DATA Block Start
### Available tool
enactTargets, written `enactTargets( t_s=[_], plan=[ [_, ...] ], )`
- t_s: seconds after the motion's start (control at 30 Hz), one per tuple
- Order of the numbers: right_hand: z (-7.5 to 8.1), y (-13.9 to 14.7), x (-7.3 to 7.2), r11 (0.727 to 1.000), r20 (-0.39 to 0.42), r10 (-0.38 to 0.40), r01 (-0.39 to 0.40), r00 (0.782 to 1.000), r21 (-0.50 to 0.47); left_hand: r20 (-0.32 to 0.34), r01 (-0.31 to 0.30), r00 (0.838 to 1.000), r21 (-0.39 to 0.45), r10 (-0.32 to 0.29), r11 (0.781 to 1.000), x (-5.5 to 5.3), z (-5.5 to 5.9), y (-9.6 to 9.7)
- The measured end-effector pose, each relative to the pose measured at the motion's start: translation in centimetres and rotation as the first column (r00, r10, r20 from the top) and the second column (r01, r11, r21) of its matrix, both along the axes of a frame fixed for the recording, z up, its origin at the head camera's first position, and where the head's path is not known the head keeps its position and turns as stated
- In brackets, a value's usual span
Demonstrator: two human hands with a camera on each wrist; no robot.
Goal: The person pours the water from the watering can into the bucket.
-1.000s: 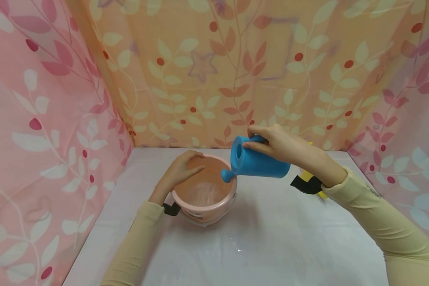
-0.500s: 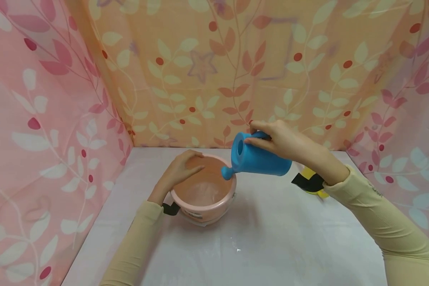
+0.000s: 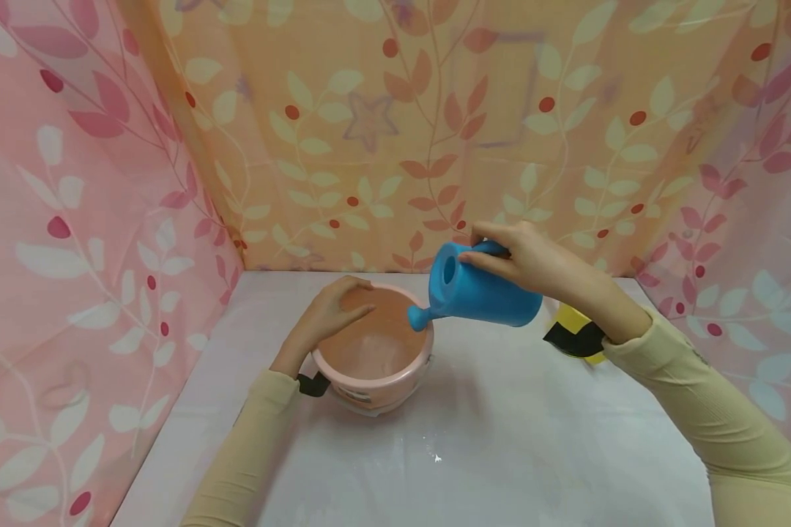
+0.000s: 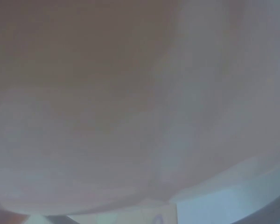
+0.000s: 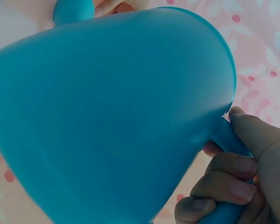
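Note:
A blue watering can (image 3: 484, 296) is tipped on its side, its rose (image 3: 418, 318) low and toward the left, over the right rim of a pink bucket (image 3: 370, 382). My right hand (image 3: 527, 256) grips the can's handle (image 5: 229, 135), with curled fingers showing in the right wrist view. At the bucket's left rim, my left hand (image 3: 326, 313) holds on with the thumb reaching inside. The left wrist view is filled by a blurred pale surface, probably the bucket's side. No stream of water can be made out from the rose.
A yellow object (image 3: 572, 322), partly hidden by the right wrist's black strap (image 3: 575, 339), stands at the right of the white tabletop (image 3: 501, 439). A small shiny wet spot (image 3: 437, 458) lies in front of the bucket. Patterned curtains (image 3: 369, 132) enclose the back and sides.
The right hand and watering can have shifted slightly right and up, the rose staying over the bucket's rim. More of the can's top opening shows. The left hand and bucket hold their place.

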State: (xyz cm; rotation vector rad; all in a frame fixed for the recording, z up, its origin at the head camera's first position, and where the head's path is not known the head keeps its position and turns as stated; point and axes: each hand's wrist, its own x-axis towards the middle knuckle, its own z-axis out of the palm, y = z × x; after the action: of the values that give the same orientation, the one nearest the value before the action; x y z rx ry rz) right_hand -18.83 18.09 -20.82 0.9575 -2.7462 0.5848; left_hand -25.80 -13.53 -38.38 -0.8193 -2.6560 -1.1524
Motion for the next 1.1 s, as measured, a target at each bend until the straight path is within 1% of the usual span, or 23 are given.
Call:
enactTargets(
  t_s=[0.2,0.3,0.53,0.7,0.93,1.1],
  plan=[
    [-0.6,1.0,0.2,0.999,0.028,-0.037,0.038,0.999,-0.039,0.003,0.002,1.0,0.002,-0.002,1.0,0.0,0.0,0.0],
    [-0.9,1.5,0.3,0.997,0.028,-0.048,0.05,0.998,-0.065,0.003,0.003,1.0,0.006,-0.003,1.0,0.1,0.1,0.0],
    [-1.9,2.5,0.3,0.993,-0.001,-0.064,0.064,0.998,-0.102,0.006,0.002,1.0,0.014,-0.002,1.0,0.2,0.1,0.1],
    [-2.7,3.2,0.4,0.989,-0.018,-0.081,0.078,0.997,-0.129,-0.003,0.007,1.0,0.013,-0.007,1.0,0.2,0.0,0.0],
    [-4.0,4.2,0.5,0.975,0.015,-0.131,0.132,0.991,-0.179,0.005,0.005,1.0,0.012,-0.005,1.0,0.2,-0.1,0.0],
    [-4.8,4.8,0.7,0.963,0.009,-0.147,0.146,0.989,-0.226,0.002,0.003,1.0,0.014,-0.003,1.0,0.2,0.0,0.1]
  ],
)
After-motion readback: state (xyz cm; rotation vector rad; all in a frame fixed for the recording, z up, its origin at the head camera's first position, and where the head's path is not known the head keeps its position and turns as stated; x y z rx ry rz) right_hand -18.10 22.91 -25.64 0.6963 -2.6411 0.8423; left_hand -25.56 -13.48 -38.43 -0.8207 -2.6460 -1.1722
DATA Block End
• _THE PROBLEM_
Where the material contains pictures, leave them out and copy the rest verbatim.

• _SOLUTION TO THE EXERCISE_
### Available tool
enactTargets, written `enactTargets( t_s=[_], plan=[ [_, ...] ], )`
- t_s: seconds after the motion's start (control at 30 Hz), one per tuple
- Order of the numbers: right_hand: z (-7.5 to 8.1), y (-13.9 to 14.7), x (-7.3 to 7.2), r11 (0.727 to 1.000), r20 (-0.39 to 0.42), r10 (-0.38 to 0.40), r01 (-0.39 to 0.40), r00 (0.782 to 1.000), r21 (-0.50 to 0.47); left_hand: r20 (-0.32 to 0.34), r01 (-0.31 to 0.30), r00 (0.838 to 1.000), r21 (-0.39 to 0.45), r10 (-0.32 to 0.29), r11 (0.781 to 1.000), x (-5.5 to 5.3), z (-5.5 to 5.9), y (-9.6 to 9.7)
- The measured end-effector pose, each relative to the pose measured at the motion's start: translation in centimetres and rotation as the first column (r00, r10, r20 from the top) and the second column (r01, r11, r21) of its matrix, both along the axes of a frame fixed for the recording, z up, its origin at the head camera's first position, and where the head's path is not known the head keeps its position and turns as stated
- In brackets, a value's usual span
Demonstrator: two human hands with a camera on each wrist; no robot.
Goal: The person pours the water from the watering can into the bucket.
-1.000s: 
-0.500s: 
+0.000s: 
+0.000s: 
+0.000s: 
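Note:
A blue watering can (image 3: 484, 296) is tipped on its side, its rose (image 3: 418, 318) low and toward the left, over the right rim of a pink bucket (image 3: 370, 382). My right hand (image 3: 527, 256) grips the can's handle (image 5: 229, 135), with curled fingers showing in the right wrist view. At the bucket's left rim, my left hand (image 3: 326, 313) holds on with the thumb reaching inside. The left wrist view is filled by a blurred pale surface, probably the bucket's side. No stream of water can be made out from the rose.
A yellow object (image 3: 572, 322), partly hidden by the right wrist's black strap (image 3: 575, 339), stands at the right of the white tabletop (image 3: 501, 439). A small shiny wet spot (image 3: 437, 458) lies in front of the bucket. Patterned curtains (image 3: 369, 132) enclose the back and sides.
The right hand and watering can have shifted slightly right and up, the rose staying over the bucket's rim. More of the can's top opening shows. The left hand and bucket hold their place.
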
State: (xyz cm; rotation vector rad; all in a frame fixed for the recording, z up, its origin at the head camera's first position, and where the head's path is not known the head keeps its position and turns as stated; point and axes: each hand's wrist, its own x-axis towards the middle knuckle, its own z-axis out of the palm, y = z × x; after the action: of the values that give the same orientation, the one nearest the value before the action; x y z rx ry rz) right_hand -18.83 18.09 -20.82 0.9575 -2.7462 0.5848; left_hand -25.80 -13.53 -38.38 -0.8193 -2.6560 -1.1524
Motion for the next 1.1 s, as measured, a target at each bend until the straight path is within 1% of the usual span, or 23 are given.
Call:
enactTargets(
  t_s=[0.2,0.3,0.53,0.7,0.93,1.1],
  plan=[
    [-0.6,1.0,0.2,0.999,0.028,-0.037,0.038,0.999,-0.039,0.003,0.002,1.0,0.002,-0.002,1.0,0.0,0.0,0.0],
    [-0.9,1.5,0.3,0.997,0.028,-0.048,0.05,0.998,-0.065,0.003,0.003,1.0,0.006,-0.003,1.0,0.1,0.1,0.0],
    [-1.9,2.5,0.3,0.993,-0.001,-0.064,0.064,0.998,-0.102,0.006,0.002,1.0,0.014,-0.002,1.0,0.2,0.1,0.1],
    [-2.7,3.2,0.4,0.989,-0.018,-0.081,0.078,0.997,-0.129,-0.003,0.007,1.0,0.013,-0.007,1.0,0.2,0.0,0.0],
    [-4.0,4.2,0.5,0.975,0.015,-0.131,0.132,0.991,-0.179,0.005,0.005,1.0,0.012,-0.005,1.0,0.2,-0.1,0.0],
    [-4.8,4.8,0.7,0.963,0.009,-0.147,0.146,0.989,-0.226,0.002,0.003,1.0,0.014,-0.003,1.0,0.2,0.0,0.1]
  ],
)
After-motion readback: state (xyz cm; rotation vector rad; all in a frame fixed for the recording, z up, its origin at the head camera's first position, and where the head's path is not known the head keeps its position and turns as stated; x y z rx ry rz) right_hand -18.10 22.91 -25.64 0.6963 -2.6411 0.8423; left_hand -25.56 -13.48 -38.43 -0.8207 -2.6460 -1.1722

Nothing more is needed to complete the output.